#### [Directions for this task]
The word "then" turns up on some lines of this data; say how many, and give no other text.

── Given data ──

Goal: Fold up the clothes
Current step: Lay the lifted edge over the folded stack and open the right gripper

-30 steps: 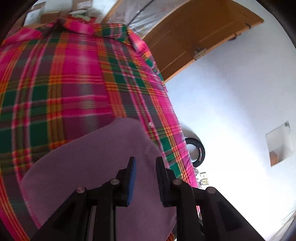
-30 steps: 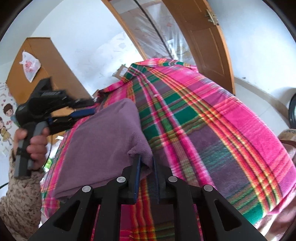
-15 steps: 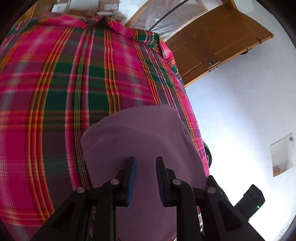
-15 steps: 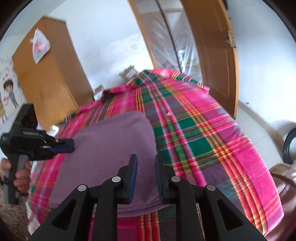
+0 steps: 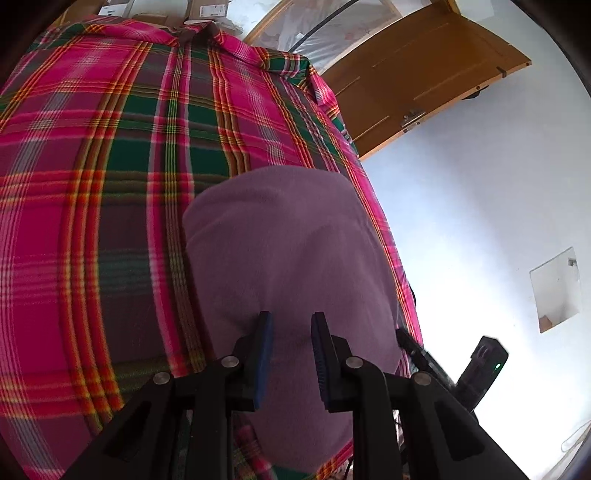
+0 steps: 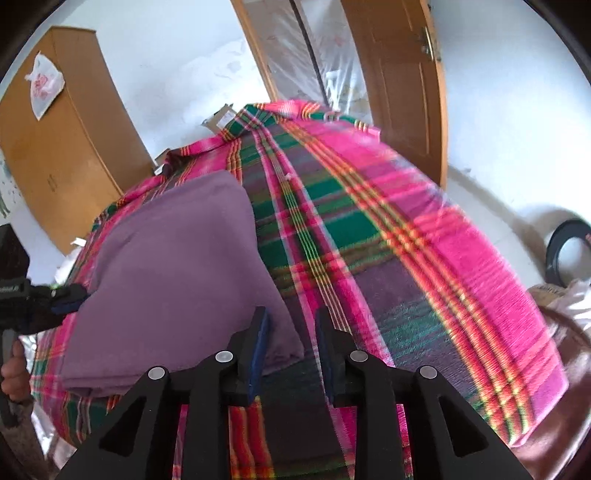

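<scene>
A: Biggest first?
B: Bed (image 5: 110, 184), covered edge to edge in a pink, green and purple plaid blanket (image 6: 424, 266), filling most of both views.

A: Behind it?
B: Brown wooden door (image 6: 399, 74) standing open beside a plastic-covered doorway; tall wooden wardrobe (image 6: 62, 147) at the left of the right wrist view, with a white plastic bag (image 6: 42, 85) hanging on it. Cardboard boxes (image 5: 210, 7) at the far end of the bed.

A: And the garment?
B: Purple cloth (image 6: 177, 280), folded into a flat rectangle, lying on the blanket near the bed's near edge. Doubled layers visible along its front edge.

A: Claws?
B: Left claw (image 5: 291, 354) hovering over the near end of the cloth, blue pads parted with a clear gap, gripping nothing. Right claw (image 6: 291, 350) just beside the cloth's near right corner, likewise parted and empty. Each visible from the other's camera: the left at the cloth's left side, with a hand (image 6: 14, 369) wrapped round its handle.

A: Smaller bits?
B: Black ring (image 6: 569, 254) on the pale floor, right of the bed.
</scene>
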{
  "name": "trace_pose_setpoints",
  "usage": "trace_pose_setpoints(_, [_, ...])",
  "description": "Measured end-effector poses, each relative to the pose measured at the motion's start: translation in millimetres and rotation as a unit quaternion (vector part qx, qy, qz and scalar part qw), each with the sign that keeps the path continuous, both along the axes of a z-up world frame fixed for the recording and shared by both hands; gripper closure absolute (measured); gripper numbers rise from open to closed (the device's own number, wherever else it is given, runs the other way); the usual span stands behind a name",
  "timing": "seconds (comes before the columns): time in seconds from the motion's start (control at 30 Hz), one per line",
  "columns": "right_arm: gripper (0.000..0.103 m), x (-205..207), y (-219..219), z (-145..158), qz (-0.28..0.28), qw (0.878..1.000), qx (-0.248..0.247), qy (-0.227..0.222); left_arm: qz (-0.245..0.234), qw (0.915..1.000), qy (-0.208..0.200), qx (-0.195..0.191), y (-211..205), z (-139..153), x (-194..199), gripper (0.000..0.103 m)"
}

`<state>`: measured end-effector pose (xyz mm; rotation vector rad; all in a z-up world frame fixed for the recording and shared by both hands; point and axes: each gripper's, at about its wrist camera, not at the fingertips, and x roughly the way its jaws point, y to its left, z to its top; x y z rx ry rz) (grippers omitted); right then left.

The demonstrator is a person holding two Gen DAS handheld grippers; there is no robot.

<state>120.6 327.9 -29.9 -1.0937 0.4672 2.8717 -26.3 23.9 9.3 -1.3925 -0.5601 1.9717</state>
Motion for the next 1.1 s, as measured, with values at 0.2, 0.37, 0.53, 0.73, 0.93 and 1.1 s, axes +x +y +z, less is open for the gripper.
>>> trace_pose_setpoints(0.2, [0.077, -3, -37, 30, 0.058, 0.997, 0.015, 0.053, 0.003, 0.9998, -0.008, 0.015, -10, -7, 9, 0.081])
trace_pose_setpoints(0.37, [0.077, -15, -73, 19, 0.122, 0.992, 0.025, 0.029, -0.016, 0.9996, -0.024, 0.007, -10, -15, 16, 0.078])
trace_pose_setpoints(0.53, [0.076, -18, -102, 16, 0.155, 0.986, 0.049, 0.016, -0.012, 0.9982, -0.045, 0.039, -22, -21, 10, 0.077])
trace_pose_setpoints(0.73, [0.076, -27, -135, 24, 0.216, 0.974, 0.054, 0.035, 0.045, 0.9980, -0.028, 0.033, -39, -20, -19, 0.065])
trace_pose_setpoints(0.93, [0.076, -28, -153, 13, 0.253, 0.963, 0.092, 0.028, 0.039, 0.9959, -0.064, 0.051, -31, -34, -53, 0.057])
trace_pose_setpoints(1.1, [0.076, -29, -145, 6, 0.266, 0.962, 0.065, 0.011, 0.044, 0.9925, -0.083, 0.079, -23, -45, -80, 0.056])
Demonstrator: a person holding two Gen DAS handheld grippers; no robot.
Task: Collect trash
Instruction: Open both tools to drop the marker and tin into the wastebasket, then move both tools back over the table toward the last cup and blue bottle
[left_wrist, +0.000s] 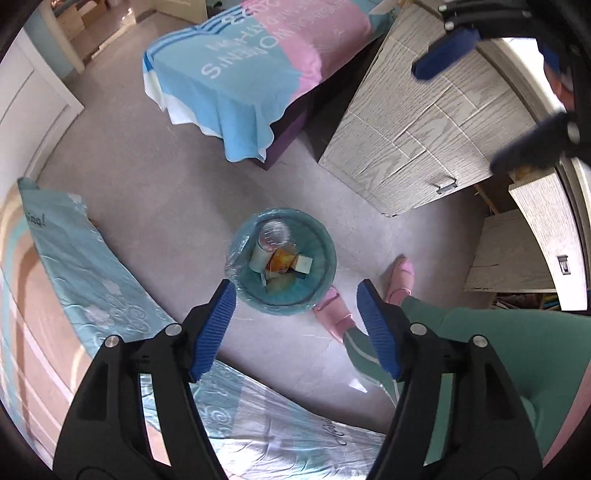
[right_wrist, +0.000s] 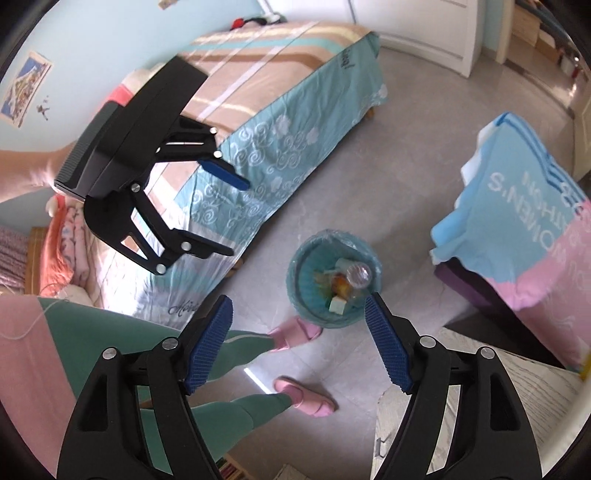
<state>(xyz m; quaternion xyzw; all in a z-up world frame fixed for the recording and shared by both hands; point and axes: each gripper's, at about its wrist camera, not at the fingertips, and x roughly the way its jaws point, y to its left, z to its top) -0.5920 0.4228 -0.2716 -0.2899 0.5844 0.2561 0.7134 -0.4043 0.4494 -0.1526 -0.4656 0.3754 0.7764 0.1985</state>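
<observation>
A round teal trash bin (left_wrist: 325, 273) with a clear liner stands on the grey floor, also in the right wrist view (right_wrist: 301, 291). Inside lie a clear plastic bottle (left_wrist: 271, 236), orange wrappers (left_wrist: 280, 260) and a small white box (left_wrist: 304, 264). My left gripper (left_wrist: 295, 291) is open and empty, high above the bin. My right gripper (right_wrist: 299, 308) is open and empty, also above the bin. The right gripper shows at the top right of the left wrist view (left_wrist: 491, 114). The left gripper shows at the left of the right wrist view (right_wrist: 236, 218).
A bed with a teal floral cover (left_wrist: 92, 258) lies on one side. A low bench under a blue and pink cloth (left_wrist: 240, 62) stands beyond the bin. A grey wood cabinet (left_wrist: 417, 122) has an open door. My feet in pink slippers (right_wrist: 295, 332) stand beside the bin.
</observation>
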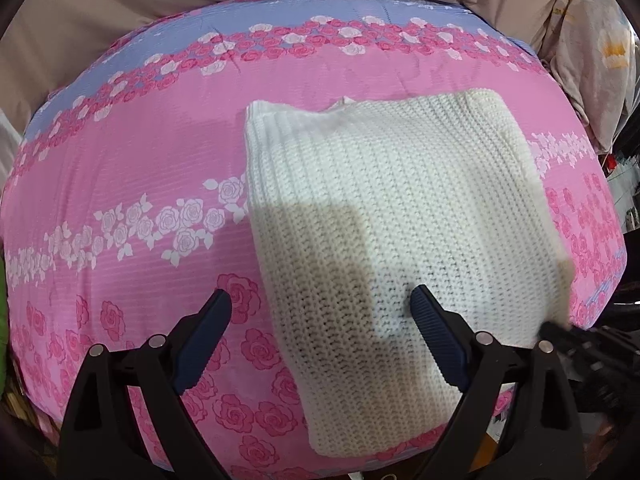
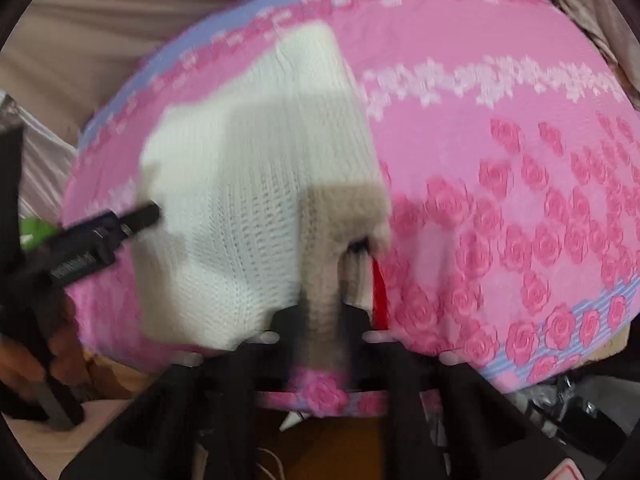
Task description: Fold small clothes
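A white knit sweater (image 1: 392, 208) lies folded into a rough square on a pink rose-print bed cover (image 1: 140, 168). My left gripper (image 1: 320, 306) is open just above the sweater's near left edge, one finger over the cover and one over the knit, holding nothing. In the blurred right wrist view the sweater (image 2: 248, 184) fills the middle. My right gripper (image 2: 324, 280) is shut on the sweater's near edge, with knit bunched between its fingers. The left gripper (image 2: 144, 216) shows at the sweater's left side.
The cover (image 2: 500, 208) ends in a blue striped border near the bed's edges. Beige bedding (image 1: 100, 12) lies behind and a floral pillow (image 1: 600, 52) at far right. A red tag (image 2: 380, 292) hangs by the sweater's edge.
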The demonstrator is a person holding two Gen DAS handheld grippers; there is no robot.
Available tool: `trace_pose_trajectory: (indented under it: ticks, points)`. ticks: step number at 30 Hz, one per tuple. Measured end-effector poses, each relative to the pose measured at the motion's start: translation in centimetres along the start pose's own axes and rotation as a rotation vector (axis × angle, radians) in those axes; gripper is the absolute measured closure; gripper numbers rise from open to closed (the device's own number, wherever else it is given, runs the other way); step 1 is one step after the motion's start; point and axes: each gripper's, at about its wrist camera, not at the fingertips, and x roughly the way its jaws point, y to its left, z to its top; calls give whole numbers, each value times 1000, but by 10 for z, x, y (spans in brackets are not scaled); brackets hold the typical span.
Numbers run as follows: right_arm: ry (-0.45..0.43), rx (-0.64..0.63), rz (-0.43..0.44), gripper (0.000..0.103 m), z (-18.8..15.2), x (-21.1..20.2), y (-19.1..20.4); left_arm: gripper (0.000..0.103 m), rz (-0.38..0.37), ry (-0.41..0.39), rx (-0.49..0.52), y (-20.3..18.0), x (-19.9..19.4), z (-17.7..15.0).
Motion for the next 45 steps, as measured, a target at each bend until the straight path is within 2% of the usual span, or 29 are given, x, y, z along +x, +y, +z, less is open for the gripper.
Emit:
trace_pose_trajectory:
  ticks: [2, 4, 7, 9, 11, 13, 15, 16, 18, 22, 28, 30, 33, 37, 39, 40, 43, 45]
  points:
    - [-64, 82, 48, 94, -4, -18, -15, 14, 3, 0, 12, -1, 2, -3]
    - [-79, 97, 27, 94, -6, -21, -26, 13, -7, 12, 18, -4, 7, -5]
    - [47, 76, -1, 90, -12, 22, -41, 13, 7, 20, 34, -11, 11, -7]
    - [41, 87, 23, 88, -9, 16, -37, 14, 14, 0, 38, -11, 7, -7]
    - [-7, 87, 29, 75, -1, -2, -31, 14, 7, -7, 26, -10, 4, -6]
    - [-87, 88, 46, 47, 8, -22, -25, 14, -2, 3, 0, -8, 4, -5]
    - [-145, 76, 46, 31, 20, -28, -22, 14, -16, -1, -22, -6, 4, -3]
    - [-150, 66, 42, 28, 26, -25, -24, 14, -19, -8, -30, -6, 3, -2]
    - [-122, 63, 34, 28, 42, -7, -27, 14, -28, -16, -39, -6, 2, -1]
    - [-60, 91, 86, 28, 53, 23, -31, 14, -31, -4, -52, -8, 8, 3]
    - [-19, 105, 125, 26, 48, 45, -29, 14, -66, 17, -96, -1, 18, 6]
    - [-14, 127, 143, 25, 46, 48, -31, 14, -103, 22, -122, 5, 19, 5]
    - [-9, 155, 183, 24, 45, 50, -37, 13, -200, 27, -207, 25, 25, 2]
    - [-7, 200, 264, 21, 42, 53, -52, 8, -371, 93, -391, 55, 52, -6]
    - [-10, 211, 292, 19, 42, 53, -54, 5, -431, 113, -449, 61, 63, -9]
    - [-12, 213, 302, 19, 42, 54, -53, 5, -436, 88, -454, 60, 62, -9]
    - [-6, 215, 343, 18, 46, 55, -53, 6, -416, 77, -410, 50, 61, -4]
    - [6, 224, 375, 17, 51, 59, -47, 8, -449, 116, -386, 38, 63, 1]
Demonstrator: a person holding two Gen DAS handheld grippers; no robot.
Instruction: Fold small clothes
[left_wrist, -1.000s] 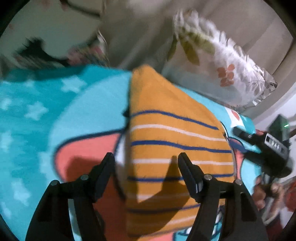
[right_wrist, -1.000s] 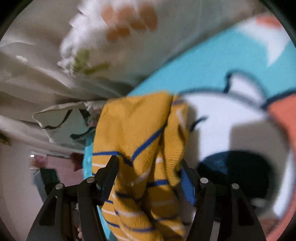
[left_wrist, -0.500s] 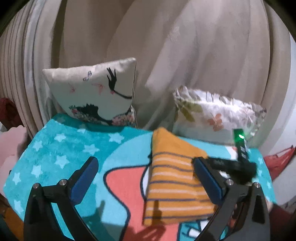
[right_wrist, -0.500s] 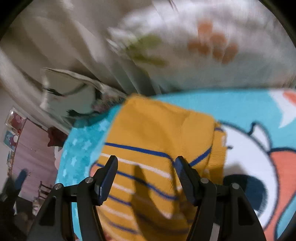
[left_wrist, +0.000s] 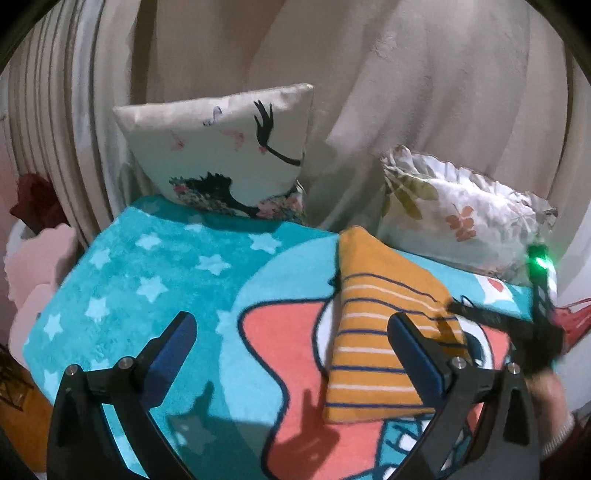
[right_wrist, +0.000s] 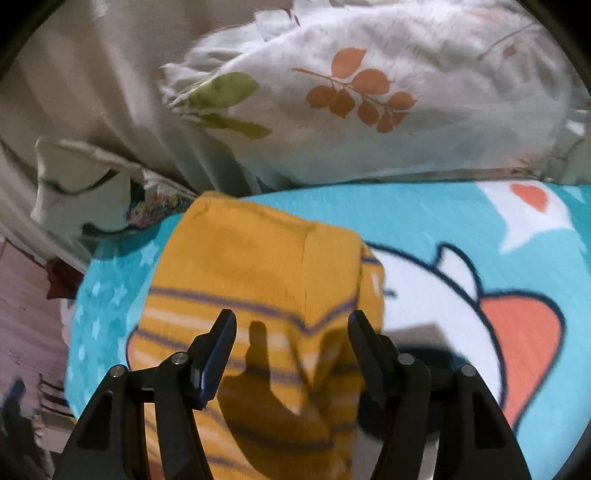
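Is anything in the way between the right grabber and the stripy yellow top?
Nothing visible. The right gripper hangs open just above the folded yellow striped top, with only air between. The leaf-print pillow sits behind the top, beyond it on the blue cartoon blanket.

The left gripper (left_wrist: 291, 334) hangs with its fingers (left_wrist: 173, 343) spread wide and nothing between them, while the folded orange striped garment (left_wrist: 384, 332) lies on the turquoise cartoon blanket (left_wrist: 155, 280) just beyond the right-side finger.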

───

#### [Solution for this task]
2